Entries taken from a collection
▬▬▬▬▬▬
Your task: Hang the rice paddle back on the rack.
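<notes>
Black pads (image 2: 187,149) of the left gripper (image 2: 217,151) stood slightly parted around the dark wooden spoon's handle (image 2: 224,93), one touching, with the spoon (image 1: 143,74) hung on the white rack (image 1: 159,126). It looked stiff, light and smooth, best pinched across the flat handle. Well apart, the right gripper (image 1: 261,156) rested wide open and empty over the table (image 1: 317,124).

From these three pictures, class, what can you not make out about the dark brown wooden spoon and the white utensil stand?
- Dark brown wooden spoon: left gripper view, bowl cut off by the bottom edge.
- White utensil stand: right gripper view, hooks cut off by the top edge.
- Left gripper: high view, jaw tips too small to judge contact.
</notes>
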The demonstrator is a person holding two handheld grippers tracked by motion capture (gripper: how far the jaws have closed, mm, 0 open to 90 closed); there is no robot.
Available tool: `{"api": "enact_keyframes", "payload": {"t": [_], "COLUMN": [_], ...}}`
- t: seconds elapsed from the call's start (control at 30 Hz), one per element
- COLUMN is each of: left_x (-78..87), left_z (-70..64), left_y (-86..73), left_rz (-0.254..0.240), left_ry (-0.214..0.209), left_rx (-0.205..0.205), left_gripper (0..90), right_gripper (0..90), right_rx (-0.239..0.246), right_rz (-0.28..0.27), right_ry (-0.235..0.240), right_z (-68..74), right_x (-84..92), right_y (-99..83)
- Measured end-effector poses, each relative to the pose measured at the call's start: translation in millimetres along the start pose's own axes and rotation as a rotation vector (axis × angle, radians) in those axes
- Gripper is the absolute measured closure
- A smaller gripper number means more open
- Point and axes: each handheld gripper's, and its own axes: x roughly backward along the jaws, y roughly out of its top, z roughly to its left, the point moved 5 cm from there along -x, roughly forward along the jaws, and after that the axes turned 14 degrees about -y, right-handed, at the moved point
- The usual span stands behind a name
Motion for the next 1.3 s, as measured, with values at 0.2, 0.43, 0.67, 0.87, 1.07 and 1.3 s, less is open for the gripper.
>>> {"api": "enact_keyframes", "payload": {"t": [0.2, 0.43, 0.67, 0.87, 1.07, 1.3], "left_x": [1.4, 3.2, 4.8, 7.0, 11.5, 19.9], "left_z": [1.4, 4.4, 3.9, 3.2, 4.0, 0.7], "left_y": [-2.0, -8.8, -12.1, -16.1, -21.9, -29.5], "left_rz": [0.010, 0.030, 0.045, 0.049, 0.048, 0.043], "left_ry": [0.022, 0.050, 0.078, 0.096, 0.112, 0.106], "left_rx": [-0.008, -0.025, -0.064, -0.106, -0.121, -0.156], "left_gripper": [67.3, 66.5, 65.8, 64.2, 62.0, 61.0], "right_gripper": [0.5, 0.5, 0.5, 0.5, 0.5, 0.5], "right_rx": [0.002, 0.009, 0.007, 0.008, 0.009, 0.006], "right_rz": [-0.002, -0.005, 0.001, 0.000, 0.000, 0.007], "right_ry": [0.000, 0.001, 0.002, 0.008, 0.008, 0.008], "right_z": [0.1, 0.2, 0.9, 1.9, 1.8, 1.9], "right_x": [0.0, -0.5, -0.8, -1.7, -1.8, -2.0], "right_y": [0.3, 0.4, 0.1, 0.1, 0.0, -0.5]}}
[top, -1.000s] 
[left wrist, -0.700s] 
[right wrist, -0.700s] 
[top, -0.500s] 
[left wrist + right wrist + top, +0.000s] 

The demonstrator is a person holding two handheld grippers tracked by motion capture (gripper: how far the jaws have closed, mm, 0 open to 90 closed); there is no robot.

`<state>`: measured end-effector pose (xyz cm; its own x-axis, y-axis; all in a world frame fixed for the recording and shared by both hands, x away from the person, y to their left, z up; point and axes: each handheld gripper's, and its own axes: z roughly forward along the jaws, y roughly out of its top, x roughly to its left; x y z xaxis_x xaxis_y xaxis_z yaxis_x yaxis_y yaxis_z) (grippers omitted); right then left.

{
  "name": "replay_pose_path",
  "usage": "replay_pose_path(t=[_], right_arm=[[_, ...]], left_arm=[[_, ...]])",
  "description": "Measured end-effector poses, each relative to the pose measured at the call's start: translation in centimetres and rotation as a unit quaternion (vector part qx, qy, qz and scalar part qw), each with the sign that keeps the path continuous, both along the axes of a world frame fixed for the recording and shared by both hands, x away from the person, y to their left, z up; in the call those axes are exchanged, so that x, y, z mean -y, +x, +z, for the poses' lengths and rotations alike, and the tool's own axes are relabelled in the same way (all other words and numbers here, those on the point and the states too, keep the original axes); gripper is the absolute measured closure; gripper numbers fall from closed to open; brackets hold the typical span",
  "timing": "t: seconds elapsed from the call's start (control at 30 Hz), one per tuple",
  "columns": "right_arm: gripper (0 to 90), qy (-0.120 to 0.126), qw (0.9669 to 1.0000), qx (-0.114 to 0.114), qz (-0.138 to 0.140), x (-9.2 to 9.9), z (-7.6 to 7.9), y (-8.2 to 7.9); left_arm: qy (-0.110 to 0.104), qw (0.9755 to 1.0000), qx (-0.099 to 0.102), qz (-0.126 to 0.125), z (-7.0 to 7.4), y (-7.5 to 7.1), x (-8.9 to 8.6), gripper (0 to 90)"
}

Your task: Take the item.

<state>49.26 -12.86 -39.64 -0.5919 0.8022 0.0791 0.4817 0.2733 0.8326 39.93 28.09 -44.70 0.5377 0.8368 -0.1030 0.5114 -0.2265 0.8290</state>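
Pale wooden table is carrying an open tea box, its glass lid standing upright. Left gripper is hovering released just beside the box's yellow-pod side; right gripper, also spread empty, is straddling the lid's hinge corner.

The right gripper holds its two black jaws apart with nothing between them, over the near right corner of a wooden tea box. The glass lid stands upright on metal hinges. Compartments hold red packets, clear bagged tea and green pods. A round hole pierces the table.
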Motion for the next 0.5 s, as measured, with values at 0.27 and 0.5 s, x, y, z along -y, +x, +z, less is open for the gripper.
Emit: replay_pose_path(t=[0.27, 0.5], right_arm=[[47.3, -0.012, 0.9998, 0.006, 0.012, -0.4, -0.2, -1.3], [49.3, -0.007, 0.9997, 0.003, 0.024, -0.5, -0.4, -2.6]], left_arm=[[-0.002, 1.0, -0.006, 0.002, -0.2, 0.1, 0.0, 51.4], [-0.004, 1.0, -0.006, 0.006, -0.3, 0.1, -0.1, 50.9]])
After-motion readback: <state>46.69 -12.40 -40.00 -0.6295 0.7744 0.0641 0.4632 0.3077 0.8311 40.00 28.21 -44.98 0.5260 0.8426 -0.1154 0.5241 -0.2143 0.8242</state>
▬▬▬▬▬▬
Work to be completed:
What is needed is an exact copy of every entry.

Output:
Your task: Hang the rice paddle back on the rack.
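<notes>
Black pads (image 2: 187,149) of the left gripper (image 2: 217,151) stood slightly parted around the dark wooden spoon's handle (image 2: 224,93), one touching, with the spoon (image 1: 143,74) hung on the white rack (image 1: 159,126). It looked stiff, light and smooth, best pinched across the flat handle. Well apart, the right gripper (image 1: 261,156) rested wide open and empty over the table (image 1: 317,124).

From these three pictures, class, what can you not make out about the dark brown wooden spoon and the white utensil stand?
- Dark brown wooden spoon: left gripper view, bowl cut off by the bottom edge.
- White utensil stand: right gripper view, hooks cut off by the top edge.
- Left gripper: high view, jaw tips too small to judge contact.
</notes>
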The demonstrator is a person holding two handheld grippers tracked by motion capture (gripper: how far the jaws have closed, mm, 0 open to 90 closed); there is no robot.
Available tool: `{"api": "enact_keyframes", "payload": {"t": [_], "COLUMN": [_], ...}}`
- t: seconds elapsed from the call's start (control at 30 Hz), one per element
- COLUMN is each of: left_x (-78..87), left_z (-70..64), left_y (-86..73), left_rz (-0.254..0.240), left_ry (-0.214..0.209), left_rx (-0.205..0.205), left_gripper (0..90), right_gripper (0..90), right_rx (-0.239..0.246), right_rz (-0.28..0.27), right_ry (-0.235..0.240), right_z (-68..74), right_x (-84..92), right_y (-99..83)
- Measured end-effector poses, each relative to the pose measured at the call's start: translation in millimetres along the start pose's own axes and rotation as a rotation vector (axis × angle, radians) in those axes
- Gripper is the absolute measured closure
- A smaller gripper number means more open
- Point and axes: each handheld gripper's, and its own axes: x roughly backward along the jaws, y roughly out of its top, z roughly to its left, the point moved 5 cm from there along -x, roughly forward along the jaws, and after that the axes turned 14 degrees about -y, right-handed, at the moved point
- The usual span stands behind a name
Motion for the next 1.3 s, as measured, with values at 0.2, 0.43, 0.67, 0.87, 1.07 and 1.3 s, less is open for the gripper.
>>> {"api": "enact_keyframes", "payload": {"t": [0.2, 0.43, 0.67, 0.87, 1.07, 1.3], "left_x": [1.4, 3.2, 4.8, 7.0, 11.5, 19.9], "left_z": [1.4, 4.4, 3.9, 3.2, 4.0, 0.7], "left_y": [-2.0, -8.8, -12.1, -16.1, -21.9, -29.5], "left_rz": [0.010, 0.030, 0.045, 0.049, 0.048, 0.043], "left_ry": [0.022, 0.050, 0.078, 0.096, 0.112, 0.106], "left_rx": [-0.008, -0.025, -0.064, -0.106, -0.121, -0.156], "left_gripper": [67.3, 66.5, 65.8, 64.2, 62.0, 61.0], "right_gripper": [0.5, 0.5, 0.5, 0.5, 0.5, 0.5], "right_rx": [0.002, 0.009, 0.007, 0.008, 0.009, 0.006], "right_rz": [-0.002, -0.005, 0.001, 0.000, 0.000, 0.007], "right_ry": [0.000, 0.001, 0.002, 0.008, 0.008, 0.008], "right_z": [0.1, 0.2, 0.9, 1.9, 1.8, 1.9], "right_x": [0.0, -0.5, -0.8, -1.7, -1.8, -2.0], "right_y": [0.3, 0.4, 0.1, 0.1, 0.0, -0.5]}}
[top, -1.000s] 
[left wrist, -0.700s] 
[right wrist, -0.700s] 
[top, -0.500s] 
[left wrist + right wrist + top, +0.000s] 

The demonstrator is a person holding two handheld grippers tracked by motion capture (gripper: how far the jaws have closed, mm, 0 open to 90 closed); there is no robot.

`<state>`: measured end-effector pose (xyz cm; its own x-axis, y-axis; all in a world frame fixed for the recording and shared by both hands, x away from the person, y to their left, z up; point and axes: each handheld gripper's, and its own axes: z roughly forward along the jaws, y roughly out of its top, x roughly to its left; x y z xaxis_x xaxis_y xaxis_z yaxis_x yaxis_y yaxis_z) (grippers omitted); right then left.

{
  "name": "replay_pose_path",
  "usage": "replay_pose_path(t=[_], right_arm=[[_, ...]], left_arm=[[_, ...]])",
  "description": "Measured end-effector poses, each relative to the pose measured at the call's start: translation in centimetres and rotation as a unit quaternion (vector part qx, qy, qz and scalar part qw), each with the sign that keeps the path continuous, both along the axes of a world frame fixed for the recording and shared by both hands, x away from the person, y to their left, z up; in the call those axes are exchanged, so that x, y, z mean -y, +x, +z, for the poses' lengths and rotations alike, and the tool's own axes are relabelled in the same way (all other words and numbers here, those on the point and the states too, keep the original axes); gripper is the absolute measured closure; gripper numbers fall from closed to open; brackets hold the typical span",
  "timing": "t: seconds elapsed from the call's start (control at 30 Hz), one per tuple",
  "columns": "right_arm: gripper (0 to 90), qy (-0.120 to 0.126), qw (0.9669 to 1.0000), qx (-0.114 to 0.114), qz (-0.138 to 0.140), x (-9.2 to 9.9), z (-7.6 to 7.9), y (-8.2 to 7.9); left_arm: qy (-0.110 to 0.104), qw (0.9755 to 1.0000), qx (-0.099 to 0.102), qz (-0.126 to 0.125), z (-7.0 to 7.4), y (-7.5 to 7.1), x (-8.9 to 8.6), gripper (0 to 90)"
}

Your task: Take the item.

<state>49.26 -12.86 -39.64 -0.5919 0.8022 0.0791 0.4817 0.2733 0.8326 39.93 28.09 -44.70 0.5377 0.8368 -0.1030 0.5114 -0.2265 0.8290</state>
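Pale wooden table is carrying an open tea box, its glass lid standing upright. Left gripper is hovering released just beside the box's yellow-pod side; right gripper, also spread empty, is straddling the lid's hinge corner.

The right gripper holds its two black jaws apart with nothing between them, over the near right corner of a wooden tea box. The glass lid stands upright on metal hinges. Compartments hold red packets, clear bagged tea and green pods. A round hole pierces the table.
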Motion for the next 0.5 s, as measured, with values at 0.27 and 0.5 s, x, y, z along -y, +x, +z, less is open for the gripper.
Emit: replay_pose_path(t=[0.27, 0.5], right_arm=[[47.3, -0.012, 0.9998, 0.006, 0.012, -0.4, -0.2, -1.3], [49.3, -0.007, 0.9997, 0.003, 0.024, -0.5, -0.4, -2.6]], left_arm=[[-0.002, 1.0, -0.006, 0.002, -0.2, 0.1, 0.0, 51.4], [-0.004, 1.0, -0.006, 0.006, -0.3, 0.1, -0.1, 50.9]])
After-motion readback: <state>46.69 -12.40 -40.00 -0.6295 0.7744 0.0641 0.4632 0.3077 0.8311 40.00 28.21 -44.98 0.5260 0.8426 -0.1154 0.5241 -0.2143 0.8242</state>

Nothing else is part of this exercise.